■ What is expected: After dropping the pictures, give again exactly the lines of the data from its first line through the line with "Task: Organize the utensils", which is included as well.

■ Collected material:
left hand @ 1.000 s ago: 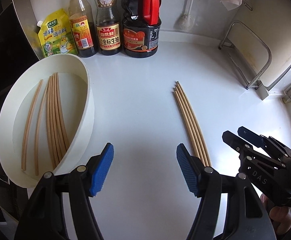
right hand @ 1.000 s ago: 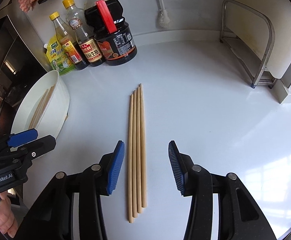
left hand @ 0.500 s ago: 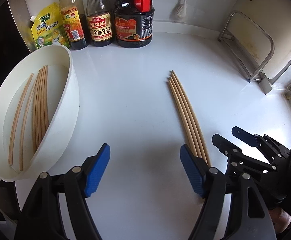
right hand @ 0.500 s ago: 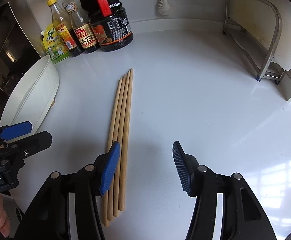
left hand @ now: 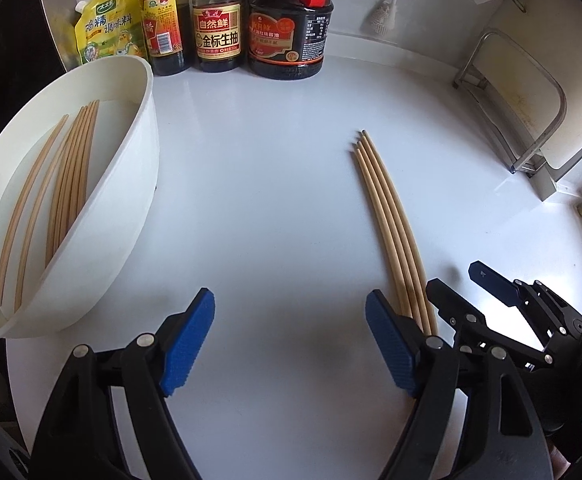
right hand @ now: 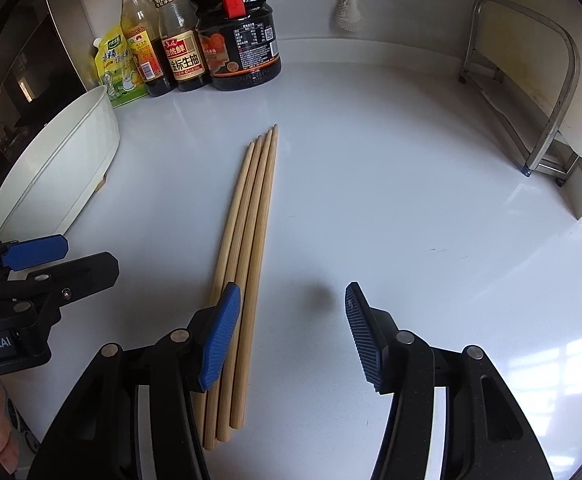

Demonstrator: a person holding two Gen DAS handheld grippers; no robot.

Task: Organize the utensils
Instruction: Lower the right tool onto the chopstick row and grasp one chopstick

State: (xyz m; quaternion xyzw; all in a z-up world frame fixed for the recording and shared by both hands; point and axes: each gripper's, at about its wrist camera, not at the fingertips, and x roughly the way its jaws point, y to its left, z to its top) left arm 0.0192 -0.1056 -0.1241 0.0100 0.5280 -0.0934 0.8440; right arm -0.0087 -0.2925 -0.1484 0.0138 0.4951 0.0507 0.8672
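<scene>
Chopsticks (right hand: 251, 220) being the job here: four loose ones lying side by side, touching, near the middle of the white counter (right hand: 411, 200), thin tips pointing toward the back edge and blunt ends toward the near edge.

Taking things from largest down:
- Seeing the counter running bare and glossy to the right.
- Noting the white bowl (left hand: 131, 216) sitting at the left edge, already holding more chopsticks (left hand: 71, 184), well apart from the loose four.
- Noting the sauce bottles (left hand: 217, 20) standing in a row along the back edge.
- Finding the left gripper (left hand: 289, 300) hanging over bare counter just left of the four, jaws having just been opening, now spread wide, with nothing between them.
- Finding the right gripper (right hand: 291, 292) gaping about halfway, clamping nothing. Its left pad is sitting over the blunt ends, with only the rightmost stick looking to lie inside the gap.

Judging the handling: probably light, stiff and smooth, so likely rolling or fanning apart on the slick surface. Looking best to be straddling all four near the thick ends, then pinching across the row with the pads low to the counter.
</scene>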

■ Finished exercise:
left hand @ 1.000 s ago: 
right hand @ 1.000 s ago: 
left hand @ 0.500 s ago: 
right hand @ 0.500 s ago: 
left hand @ now: 
right hand @ now: 

Demonstrator: a person holding two Gen DAS handheld grippers; no robot.

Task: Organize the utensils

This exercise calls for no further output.